The result is that when the DELETE command is issued, cache entries
are not always correctly deleted (out of the cache) -- which has the
potential to cause further problems (mainly at the application level)
when the deleted entries still appear in search results.
(I have an example at the end of this document to demonstrate the problem)
As I see it there are a number of possible ways to fix this:
1) Always store the DNs in canonical form in the database
2) Always canonicalize the DN when loading it from the database
3) In the cache_entrydn_cmp() routine, canonicalize the cache entry
before doing the comparison.
4) Modify the ravl_delete() routine. (This is where the problem
manifests itself).
5) Never normalize/de-normalize a DN once it's in the cache.
(Not doing this has created the problem I'm trying to fix)
6) (HACK) Re-write the cache_delete_entry_internal() routine.
I think this routine should be written slightly differently
anyway, to make it slightly more robust. (However, my re-write
does obscures the bug, and doesn't fix the current memory leak,
but it _does_ do a better cleanup job than the current code.)
The basic problem stems from attempting to compare a normalized
DN to a non-normalized DN. E.g.:
Compare: cn=Sample, ou=Some org, o=Main org, c=Whatever
and: CN=SAMPLE,OU=SOME ORG,O=MAIN ORG,C=WHATEVER
Removing the spaces causes the strcasecmp() routine to
fail, both for sorting (the main problem), and for comparisons.
Does anyone have suggestions on which way I (or someone else) should
pursue this?
- Dan (Daniel Carroll - dan@mesastate.edu)
P.S. I'm submitting the patch for cache_delete_entry_internal() in
a separate message to openldap-devel.
P.P.S. Here's an extended discussion of the problem, and an example of it:
The problem appears using this sequence of steps:
a) An entry is loaded into the cache (structured as an AVL tree)
b) An operation is done on the entry (e.g. a MODIFY or DELETE command),
causing the DN of the entry to be normalized.
The result is that the entry is potentially no longer in the correct
location in the AVL tree. (Meaning that the tree may no longer
have a binary search tree structure -- which means that it
no longer has an AVL structure either.)
c) a Delete operation is performed on the entry (by the time
SLAPD is calling the cache_delete() routine, the DN of the
entry HAS been normalized).
Under certain circumstances, an attempt to call avl_delete()
on this entry (in the cache routines) will fail.
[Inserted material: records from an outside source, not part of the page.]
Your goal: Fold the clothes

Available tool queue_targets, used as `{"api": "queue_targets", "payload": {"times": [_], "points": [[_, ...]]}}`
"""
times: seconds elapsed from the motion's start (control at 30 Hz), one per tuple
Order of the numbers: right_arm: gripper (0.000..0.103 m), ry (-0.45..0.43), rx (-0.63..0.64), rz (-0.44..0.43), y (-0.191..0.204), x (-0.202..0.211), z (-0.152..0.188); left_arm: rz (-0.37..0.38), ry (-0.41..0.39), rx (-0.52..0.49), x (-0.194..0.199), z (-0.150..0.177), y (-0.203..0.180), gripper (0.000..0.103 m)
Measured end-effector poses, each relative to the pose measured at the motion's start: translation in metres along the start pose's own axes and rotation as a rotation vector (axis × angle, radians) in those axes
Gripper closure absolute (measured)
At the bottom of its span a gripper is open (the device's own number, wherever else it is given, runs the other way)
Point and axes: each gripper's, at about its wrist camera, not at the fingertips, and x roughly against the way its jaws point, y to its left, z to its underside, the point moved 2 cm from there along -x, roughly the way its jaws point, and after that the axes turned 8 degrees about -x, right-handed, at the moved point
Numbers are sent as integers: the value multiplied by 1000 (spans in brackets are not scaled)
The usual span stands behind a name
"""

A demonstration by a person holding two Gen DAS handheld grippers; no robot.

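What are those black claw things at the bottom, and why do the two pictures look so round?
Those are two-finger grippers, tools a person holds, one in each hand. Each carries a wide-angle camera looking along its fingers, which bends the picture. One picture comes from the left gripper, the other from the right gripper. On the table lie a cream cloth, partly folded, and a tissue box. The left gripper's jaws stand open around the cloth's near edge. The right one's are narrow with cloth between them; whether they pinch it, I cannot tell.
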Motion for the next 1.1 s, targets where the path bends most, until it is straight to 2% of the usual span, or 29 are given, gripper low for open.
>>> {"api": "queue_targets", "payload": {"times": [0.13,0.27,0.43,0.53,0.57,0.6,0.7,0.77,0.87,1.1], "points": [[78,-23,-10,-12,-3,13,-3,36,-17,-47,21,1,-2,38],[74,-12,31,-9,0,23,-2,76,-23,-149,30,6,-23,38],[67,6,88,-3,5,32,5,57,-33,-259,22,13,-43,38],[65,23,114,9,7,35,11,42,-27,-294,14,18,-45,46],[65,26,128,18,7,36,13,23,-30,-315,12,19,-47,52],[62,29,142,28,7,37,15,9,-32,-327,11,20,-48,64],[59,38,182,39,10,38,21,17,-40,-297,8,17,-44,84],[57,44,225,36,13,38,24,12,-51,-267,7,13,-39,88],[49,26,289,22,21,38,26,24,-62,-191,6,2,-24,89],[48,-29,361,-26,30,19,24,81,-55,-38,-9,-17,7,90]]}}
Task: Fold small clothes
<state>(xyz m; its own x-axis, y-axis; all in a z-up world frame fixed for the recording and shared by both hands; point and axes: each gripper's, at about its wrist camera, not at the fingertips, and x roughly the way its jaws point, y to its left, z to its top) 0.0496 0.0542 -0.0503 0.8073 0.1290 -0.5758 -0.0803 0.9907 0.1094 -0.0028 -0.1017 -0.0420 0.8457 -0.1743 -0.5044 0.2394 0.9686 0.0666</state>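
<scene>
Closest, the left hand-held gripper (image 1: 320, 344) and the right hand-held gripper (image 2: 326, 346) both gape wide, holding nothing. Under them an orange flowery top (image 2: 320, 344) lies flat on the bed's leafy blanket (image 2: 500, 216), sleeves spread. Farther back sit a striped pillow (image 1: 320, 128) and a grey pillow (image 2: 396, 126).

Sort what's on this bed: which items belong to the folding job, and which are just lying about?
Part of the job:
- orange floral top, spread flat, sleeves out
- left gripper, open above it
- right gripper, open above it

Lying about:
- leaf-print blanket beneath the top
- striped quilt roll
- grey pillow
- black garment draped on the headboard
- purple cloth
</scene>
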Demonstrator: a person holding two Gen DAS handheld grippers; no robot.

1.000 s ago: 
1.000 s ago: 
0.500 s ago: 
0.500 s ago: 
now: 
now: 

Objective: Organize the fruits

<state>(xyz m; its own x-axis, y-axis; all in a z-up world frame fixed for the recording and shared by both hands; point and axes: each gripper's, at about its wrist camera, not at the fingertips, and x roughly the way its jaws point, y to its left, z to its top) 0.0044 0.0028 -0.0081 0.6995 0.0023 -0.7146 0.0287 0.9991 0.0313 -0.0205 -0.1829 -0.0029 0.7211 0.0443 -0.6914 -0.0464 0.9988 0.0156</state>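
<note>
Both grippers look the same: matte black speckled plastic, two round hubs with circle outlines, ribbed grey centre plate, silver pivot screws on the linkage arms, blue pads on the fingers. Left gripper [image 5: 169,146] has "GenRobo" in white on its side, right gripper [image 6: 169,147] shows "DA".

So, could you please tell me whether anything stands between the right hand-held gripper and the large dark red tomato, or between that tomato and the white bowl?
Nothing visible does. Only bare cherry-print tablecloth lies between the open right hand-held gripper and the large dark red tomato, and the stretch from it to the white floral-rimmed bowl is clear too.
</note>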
This prevents
the entry from:
a) being freed up
b) (potentially) being found in the AVL tree, except during
a full treewalk.
c) being marked as deleted, causing it to show up in in
later searches that happen to match this entry.
here's an example of the specific problem(s) that I encountered:
The following AVL tree was created for the DN cache (All that I've
printed out is the DN, and the depth of each node):
This tree was printed out with the following algorithm:
a) recursively print the entries in the right sub-tree
b) print the current node's DN
c) recursively print the entries in the left sub-tree
Comments:
- The result is a list of DN's printed in lexiographically
descending order)
- The root node has depth '0' (Note #16).
This node has two children: Nodes #7 and #22.
- This is the content of the tree just before attempting to
delete 'CN=RDYKES,OU=PEOPLE,O=MSC,C=US' out of it.
(This is node #26).
Node: Depth: DN:
1 4: ou=Student, ou=Mesa7, ou=Accounts, o=MSC, c=US
2 3: ou=Student, ou=Mesa5, ou=Accounts, o=MSC, c=US
3 4: ou=Student, ou=Mesa2, ou=Accounts, o=MSC, c=US
4 2: ou=Student, ou=Mail, ou=Accounts, o=MSC, c=US
5 4: ou=Staff, ou=Mesa7, ou=Accounts, o=MSC, c=US
6 3: ou=Staff, ou=Mesa5, ou=Accounts, o=MSC, c=US
7 1: ou=Staff, ou=Mesa2, ou=Accounts, o=MSC, c=US
8 4: ou=Staff, ou=Mail, ou=Accounts, o=MSC, c=US
9 3: ou=People, o=MSC, c=US
10 5: ou=mesa7, ou=Accounts, o=MSC, c=US
11 4: ou=mesa5, ou=Accounts, o=MSC, c=US
12 2: ou=mail, ou=Accounts, o=MSC, c=US
13 4: ou=Faculty, ou=Mesa7, ou=Accounts, o=MSC, c=US
14 3: ou=Faculty, ou=Mesa5, ou=Accounts, o=MSC, c=US
15 4: ou=Faculty, ou=Mesa2, ou=Accounts, o=MSC, c=US
16 0: ou=Faculty, ou=Mail, ou=Accounts, o=MSC, c=US
17 4: ou=Admin, ou=Mesa7, ou=Accounts, o=MSC, c=US
18 3: ou=Admin, ou=Mesa5, ou=Accounts, o=MSC, c=US
19 4: ou=Admin, ou=Mesa2, ou=Accounts, o=MSC, c=US
20 2: ou=Admin, ou=Mail, ou=Accounts, o=MSC, c=US
21 3: ou=Accounts, o=MSC, c=US
22 1: o=MSC, c=US
23 4: cn=rdykes, ou=Student, ou=Mesa7, ou=Accounts, o=MSC, c=US
24 3: cn=rdykes, ou=Student, ou=Mesa5, ou=Accounts, o=MSC, c=US
25 4: cn=rdykes, ou=Student, ou=Mail, ou=Accounts, o=MSC, c=US
26 2: CN=RDYKES,OU=PEOPLE,O=MSC,C=US
27 3: cn=admin, o=MSC, c=US
Here's what happens:
The ravl_delete() routine correctly identifies node #26 as the one to delete.
Since Node #26 has two children, there's no simple way to delete it, so
it swaps Node #26 with node #25 (the next larger node in the tree),
and calls ravl_delete() on the right-hand child of #26 (which is #24).
Now it compares 'CN=RDYKES,OU=...' (the value to delete)
'cn=rdykes, ou...' (the value of node #24)
and decides that the value to delete 'CN=RDYKES,OU=...' is larger
than the value in node #24 (because of the space!), and incorrectly
goes to the _right-hand_ child of node #24 (which is node #23).
Since it doesn't find the value it was looking for, and there are no
further sub-trees to go down, it returns a NULL value (meaning that
it didn't find the entry).
This NULL value is passed all the way back out of the avl_delete routine,
(which typically means that the requested value didn't exist in the
AVL tree in the first place).